With the recent increase in value of digital assets such as bitcoin, Ether, and Monero, it is not surprising that criminal hackers and rogue states are looking for ways to acquire these currencies, which they can use anonymously for various legal and illegal purposes.  One way to accomplish this is to steal them.  In the Summer of 2017, for example, North Korean hackers breached a server at a South Korean company to steal 70 Monero tokens.  Another way to acquire cyptocurrencies is to “mine” them, which happens when “miners” use a software program to engage in a set of prescribed, complex mathematical calculations, in order to confirm transactions on a distributed ledger called a “blockchain,” thereby creating new tokens.  As more tokens are created and their value increases, it becomes increasingly difficult and expensive to generate the computational power and electricity needed to compete with other miners and earn new tokens.  Through cryptojacking, hackers steal the processing power and electricity needed to effectively conduct their cryptomining operations.

Recent cryptojacking attacks have employed “WannaMine” malware, which the cybersecurity industry first identified in October 2017.  WannaMine makes use of EternalBlue, a Widows exploit developed by the National Security Agency (NSA), which is the same exploit employed in the WannaCry ransomware attack that affected computers in 150 countries across the globe in May 2017.  Once an attacker infects a computer system with WannaMine, the malware surreptitiously commandeers CPU power in order to mine cryptocurrencies and then transfers those assets to the attacker.
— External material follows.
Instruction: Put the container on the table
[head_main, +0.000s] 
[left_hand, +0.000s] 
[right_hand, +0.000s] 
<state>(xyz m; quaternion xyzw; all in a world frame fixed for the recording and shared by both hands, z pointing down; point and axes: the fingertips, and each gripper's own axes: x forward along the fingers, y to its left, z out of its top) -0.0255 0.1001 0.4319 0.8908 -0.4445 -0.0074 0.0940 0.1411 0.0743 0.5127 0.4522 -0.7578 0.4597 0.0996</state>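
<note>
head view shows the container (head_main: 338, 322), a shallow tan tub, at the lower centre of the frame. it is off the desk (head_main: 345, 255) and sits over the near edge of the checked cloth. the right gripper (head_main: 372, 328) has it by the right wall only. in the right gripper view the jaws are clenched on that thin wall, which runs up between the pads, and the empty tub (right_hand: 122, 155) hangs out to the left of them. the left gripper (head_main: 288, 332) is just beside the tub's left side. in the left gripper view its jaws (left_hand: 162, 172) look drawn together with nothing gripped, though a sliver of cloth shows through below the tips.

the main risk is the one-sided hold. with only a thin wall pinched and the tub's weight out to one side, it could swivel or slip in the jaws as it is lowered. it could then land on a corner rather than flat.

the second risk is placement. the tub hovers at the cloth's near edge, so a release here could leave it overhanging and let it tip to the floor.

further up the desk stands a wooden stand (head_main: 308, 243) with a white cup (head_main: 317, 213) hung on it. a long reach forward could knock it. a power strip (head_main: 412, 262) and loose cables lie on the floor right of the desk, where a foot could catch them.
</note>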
Cryptojacking is different from other cyber attacks because it does not involve accessing, altering, or destroying any company data or personal information.  Therefore, cryptojacking generally does not trigger any of the usual statutory breach notification requirements.  But that does not mean cryptojacking is harmless.  The mining process deployed by the WannaMine malware can siphon away a substantial amount of computer power, and can take priority over legitimate activities performed by the system, both of which, in turn, can negatively affect the responsiveness, capacity, and stability of the system.  This operation also engages processing power that would otherwise remain idle, resulting in higher energy costs, and shortening the life of system components.  Moreover, in certain instances, the same exploit used by WannaMine can also be used to access and exfiltrate sensitive personal or business information, or to explore other vulnerabilities in a company’s technology infrastructure.
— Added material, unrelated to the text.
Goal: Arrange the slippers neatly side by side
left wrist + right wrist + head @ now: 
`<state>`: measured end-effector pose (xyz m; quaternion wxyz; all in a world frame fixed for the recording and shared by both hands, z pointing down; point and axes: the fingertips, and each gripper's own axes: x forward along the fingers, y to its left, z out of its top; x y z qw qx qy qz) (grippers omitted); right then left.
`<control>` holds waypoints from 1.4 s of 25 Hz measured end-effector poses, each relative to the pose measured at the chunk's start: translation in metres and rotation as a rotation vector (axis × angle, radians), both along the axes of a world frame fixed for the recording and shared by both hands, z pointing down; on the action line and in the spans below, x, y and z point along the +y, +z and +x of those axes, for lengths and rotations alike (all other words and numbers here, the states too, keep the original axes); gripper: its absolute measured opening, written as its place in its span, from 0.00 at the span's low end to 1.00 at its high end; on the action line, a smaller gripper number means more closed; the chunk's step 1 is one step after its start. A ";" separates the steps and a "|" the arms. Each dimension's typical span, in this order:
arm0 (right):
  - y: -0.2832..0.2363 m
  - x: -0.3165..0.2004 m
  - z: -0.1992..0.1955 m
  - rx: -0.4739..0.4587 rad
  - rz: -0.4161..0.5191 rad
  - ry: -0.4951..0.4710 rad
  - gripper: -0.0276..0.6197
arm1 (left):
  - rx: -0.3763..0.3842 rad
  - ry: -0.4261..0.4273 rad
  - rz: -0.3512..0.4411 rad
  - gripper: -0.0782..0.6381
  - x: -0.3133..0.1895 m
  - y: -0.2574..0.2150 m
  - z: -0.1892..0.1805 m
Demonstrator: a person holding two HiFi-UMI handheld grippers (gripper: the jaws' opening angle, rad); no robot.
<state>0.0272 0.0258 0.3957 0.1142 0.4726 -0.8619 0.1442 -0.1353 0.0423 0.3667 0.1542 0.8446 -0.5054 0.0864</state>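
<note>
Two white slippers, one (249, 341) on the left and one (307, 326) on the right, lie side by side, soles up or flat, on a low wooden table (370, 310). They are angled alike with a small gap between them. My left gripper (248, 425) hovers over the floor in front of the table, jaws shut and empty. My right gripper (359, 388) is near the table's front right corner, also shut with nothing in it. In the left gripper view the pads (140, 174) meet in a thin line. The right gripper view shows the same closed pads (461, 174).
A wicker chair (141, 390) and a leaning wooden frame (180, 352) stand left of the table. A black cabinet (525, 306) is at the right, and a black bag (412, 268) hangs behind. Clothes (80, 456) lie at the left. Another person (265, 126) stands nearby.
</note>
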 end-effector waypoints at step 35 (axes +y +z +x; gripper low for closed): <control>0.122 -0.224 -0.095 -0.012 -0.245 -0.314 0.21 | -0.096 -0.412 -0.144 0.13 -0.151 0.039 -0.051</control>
Cryptojacking is the latest example of how breach notification regulations lag behind real-world threats.  When ransomware first surfaced as a significant threat around 2012, it was not covered by breach notification regulations because it didn’t involve access to sensitive data, it just rendered such data unavailable to the user.  However, new rules followed that added notification obligations where data may not have been accessed, but was encrypted or rendered inaccessible.  For example, in July 2016, the Department of Health and Human Services advised HIPAA-regulated entities that unless they can demonstrate that there is a “low probability that [personal health information] has been compromised” by a ransomware attack, “a breach of [personal health information] is presumed to have occurred.”  Similarly, the forthcoming EU General Data Protection Regulation is expected to treat a ransomware attack that encrypts the only copy of a set of personal data as a loss of personal data for which breach notifications may arise.[1]
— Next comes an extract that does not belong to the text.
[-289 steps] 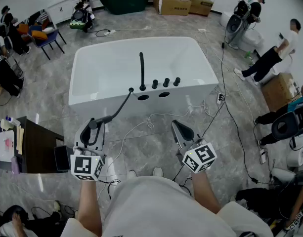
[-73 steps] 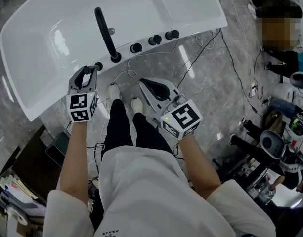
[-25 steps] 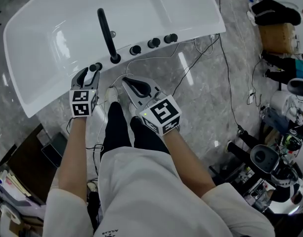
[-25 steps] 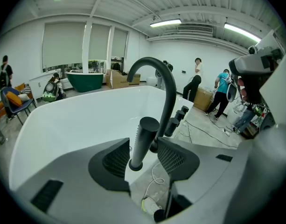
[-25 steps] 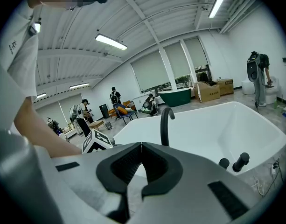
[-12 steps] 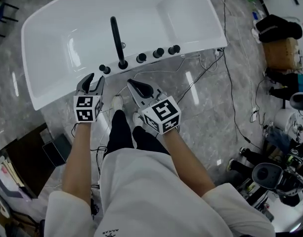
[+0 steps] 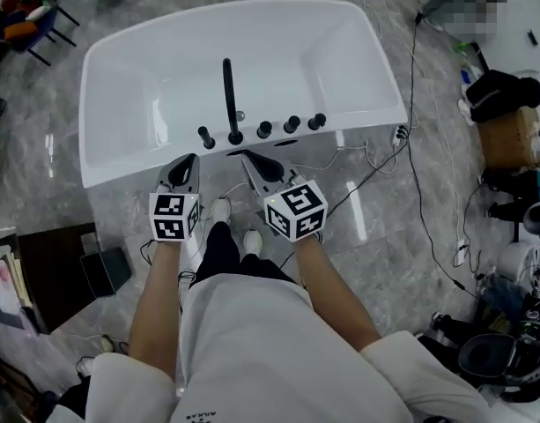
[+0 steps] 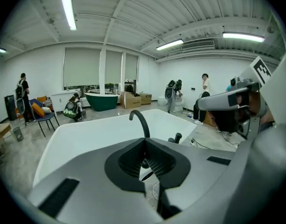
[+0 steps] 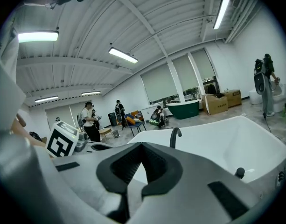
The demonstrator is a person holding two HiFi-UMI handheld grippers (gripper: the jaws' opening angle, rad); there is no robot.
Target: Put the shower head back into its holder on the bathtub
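Shower head (image 7: pixel 204 136) upright in holder (image 7: pixel 205 144) on bathtub (image 7: pixel 120 170) rim, just beside faucet (image 7: pixel 228 95), on left gripper's side: task looks done, nothing left. Left gripper (image 7: pixel 185 164) jaws just closed, nothing between them; right gripper (image 7: pixel 252 161) jaws closed, empty. Both near faucet, not touching.

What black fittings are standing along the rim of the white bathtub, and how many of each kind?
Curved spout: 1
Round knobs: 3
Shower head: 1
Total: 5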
Whether governments will amend their breach notification rules to cover cryptojacking attacks—perhaps by requiring notification to regulators where servers have been compromised by third parties, and likely are being misused for illegal purposes—remains to be seen.  However, companies would be wise not to assume that just because cryptojacking does not currently trigger a breach notification obligation, this means it is not a serious threat that needs to be addressed.  Cryptojackers gain unauthorized access to a company’s computer system, which may disrupt functionality, delay or prevent legitimate queries, force the system offline altogether, or introduce additional malware that does more than just mine for Monero.

[1] See Article 29 Working Party Guidelines on Personal Data Breach Notification under Regulation 2016/679, available at:, at 5.